This summer, Wayzata Sailing opened their Mike Plant Community Boathouse.
Members of the Lake Minnetonka sailing community remember the late Mike Plant as a heroic sailor who completed three solo trips around the globe, before perishing when his boat capsized in 1992, as he prepared for a fourth trip. Earlier this year, the remembrance became official, with the June 7 grand opening of Wayzata Sailing‘s (formerly called the Wayzata Community Sailing Center) Mike Plant Community Boathouse in Wayzata.
In 1994, Wayzata resident Mary Plant established the Mike Plant Fund in honor of her son, to provide scholarships to summer camps and youth racing programs and funds for community outreach programs that offer youth sailing experiences.

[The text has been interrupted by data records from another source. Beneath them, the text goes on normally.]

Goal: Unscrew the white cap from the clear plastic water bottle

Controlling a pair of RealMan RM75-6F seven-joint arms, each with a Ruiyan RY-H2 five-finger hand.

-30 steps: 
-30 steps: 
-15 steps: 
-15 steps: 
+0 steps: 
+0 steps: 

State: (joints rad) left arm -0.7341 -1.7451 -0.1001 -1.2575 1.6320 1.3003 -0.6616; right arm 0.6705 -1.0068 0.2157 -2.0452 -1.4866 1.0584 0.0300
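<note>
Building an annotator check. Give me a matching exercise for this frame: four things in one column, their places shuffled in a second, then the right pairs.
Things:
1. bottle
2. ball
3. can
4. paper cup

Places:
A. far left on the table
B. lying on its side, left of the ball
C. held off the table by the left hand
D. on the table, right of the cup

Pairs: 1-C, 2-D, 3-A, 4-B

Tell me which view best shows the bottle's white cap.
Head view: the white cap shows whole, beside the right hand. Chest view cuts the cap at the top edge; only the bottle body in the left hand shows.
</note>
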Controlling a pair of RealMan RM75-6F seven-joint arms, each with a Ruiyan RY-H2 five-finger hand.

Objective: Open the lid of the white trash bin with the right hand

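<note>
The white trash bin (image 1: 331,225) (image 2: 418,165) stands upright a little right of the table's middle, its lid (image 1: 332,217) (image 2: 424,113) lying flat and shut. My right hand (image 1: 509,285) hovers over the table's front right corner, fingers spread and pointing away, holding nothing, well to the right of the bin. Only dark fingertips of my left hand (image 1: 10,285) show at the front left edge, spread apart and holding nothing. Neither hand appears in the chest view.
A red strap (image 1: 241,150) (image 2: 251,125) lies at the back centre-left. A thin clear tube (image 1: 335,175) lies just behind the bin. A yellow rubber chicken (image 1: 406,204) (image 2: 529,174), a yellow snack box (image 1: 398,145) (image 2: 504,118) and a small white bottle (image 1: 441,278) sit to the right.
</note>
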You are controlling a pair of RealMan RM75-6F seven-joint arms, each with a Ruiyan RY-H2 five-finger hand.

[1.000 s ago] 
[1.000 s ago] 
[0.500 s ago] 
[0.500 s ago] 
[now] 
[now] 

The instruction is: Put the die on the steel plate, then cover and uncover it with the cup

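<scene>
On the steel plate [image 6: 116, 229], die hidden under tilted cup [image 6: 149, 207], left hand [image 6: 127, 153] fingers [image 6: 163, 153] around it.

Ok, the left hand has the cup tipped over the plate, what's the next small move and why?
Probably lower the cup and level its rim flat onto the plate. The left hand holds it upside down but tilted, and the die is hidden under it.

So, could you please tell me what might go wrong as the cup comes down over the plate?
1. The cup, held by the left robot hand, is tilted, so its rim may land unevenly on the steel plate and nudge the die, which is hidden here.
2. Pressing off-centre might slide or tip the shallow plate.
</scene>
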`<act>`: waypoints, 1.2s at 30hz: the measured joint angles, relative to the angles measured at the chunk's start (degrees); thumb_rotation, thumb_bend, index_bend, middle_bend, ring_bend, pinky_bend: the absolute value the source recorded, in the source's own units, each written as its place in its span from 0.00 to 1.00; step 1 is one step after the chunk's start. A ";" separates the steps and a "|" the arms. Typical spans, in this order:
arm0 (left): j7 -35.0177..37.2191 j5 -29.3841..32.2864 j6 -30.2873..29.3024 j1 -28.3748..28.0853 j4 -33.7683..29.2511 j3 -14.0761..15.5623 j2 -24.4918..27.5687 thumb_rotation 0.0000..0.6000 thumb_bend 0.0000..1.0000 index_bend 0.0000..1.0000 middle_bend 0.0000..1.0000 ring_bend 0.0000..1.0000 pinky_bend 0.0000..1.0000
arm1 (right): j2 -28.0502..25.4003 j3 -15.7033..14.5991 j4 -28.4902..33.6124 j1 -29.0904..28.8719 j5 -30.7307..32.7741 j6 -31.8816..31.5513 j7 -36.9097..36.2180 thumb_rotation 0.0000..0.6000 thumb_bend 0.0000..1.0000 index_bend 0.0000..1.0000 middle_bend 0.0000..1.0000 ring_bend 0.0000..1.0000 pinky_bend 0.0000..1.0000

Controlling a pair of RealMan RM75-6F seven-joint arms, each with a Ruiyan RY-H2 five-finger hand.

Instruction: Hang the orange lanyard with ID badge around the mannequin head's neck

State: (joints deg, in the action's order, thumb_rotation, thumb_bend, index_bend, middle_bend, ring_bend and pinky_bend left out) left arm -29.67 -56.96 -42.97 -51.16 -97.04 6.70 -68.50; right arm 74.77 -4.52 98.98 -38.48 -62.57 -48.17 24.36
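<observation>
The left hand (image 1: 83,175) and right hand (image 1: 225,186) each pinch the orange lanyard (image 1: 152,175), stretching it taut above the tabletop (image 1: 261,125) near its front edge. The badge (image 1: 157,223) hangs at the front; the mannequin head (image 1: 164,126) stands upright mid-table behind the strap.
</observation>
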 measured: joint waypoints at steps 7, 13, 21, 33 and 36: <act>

The effort to raise funds for a new facility was launched in 2006, and $2 million was collected within a year, to acquire the land, according to executive director Matthew Thompson. Eventually a total of $4.8 million was collected, to finance demolition of the old facility, and new construction. The new 4,000-square-foot building replaces the group’s former headquarters, an 1890 house overlooking the lake at 456 Arlington Circle in Wayzata. Thompson says the new facility gives the group space to stay active through the cold weather months, offering not only sailing education, but ecological content and an expanded STEM (science, technology, engineering and math) program.
“In the past, we had to shut down for the winter. We’re looking forward to keeping the group connected through the winter with our own space.”
The main floor consists of a classroom/multi-purpose room with seating for up to 100, offices, kitchen, bathrooms, changing rooms and a service garage. The upper floor is used for storage. Traditional boat-building inspired the design, with a partially exposed structure meant to resemble the ribs of a boat. The project team included Minneapolis-based firms JE Dunn Construction and HGA as the design architect.
Architect Jason Vanselow says the project was a “design-build” partnership of the two firms, that started in early spring, 2018. He was impressed by the “really strong relationship” Thompson and the organization had with the local community. “One of the goals was to create a facility that was as maintenance-free as possible.” That was accomplished by using a fiber-cement siding; cedar paneling was added to “soften” the look, Vanselow says.
Thompson says the building fits the neighborhood. “It doesn’t look like just another house. We look unique, in a good way, even with all of the really modern homes in the area.”
When the group was picking a name for the facility, a proposal was raised to name it for Mary Plant, a dedicated volunteer “who was here every day, making lunch for the outreach kids who came here,” Thompson recalls. But Plant suggested naming the building to honor her late son.
Wayzata Sailing, a nonprofit that serves about 1,200 youth and adult sailors per year, will celebrate the 40th anniversary of its founding in 2020.